Abstract-Multi-core processors are ubiquitous in all market segments from embedded to high performance computing, but only few applications can efficiently utilize them. Existing parallel frameworks aim to support thread-level parallelism in applications, but the imposed overhead prevents their usage for small problem instances. This work presents Micro-threads (Mth) a hardware-software proposal focused on a shared thread management model enabling the use of parallel resources in applications that have small chunks of parallel code or small problem inputs by a combination of software and hardware: delegation of the resource control to the application, an improved mechanism to store and fill processor's context, and an efficient synchronization system. Four sample applications are used to test our proposal: HSL filter (trivially parallel), FFT Radix2 (recursive algorithm), LU decomposition (barrier every cycle) and Dantzig algorithm (graph based, matrix manipulation). The results encourage the use of Mth and could smooth the use of multiple cores for applications that currently can not take advantage of the proliferation of the available parallel resources in each chip.
INTRODUCTION
THE state of the art processors support 16 or 32 simultaneous threads of execution per CPU socket. The improvements in processor architectures come from optimizing its design according to the specified functionality based on different considerations such as: performance, consumption, production cost and area. Parallelism can be found at three levels: instruction-level parallelism (ILP), thread-level parallelism (TLP), and data-level parallelism (DLP).

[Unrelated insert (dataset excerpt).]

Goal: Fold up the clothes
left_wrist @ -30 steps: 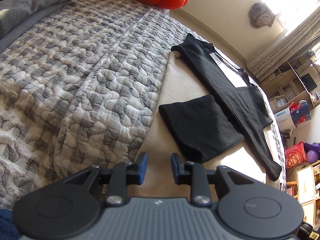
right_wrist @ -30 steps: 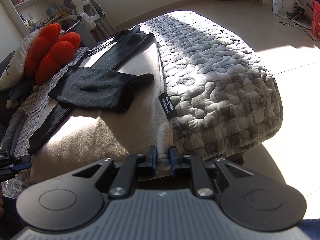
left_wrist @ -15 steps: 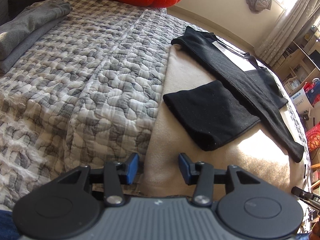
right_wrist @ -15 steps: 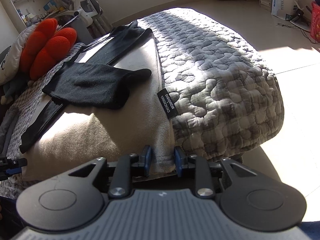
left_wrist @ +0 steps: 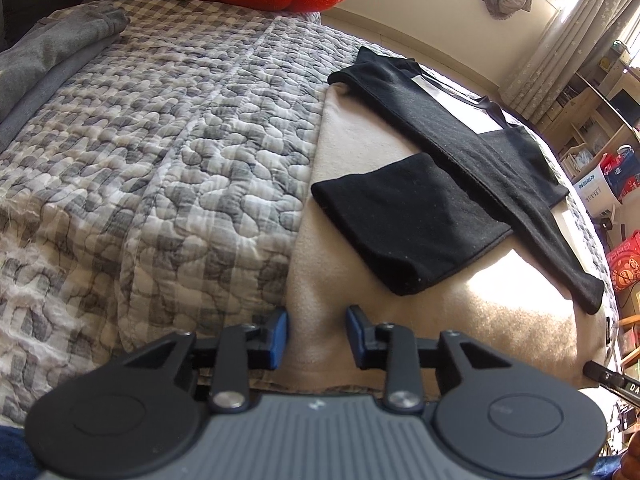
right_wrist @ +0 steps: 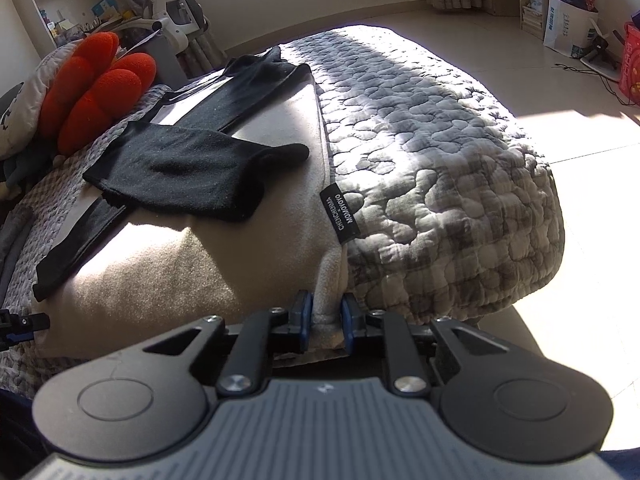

In spite of the advances in processor computing potential, the operating systems maintain a traditional way of administering these resources. The scheduling policies do not show the same level of improvement compared with processor technology.
Moreover, only a subset of applications can make efficient use of multiple threads [1] . There are some available tools to support TLP in applications. OpenMP is a framework focused on scientific computing. Cilk is an extension to support data and task parallelism. Pthreads emerged as a C language threads programming interface specified by the IEEE POSIX 1003.1c standard to deal with the proprietary libraries. Pthreads has a simple interface that allows the programmer complete control of the threads involved in the application. The programmer has to create and synchronize threads manually, specially regarding to shared memory access. Pthreads gives the programmer a strong control, but the scheduling and other details are managed by the operating system runtime, which usually adds overhead and thus precludes the use of this mechanism when small parallel tasks have to be managed. The flexibility offered by Pthreads allows the programmer to expose more parallelism, but on the other hand it requires more programming effort and skills.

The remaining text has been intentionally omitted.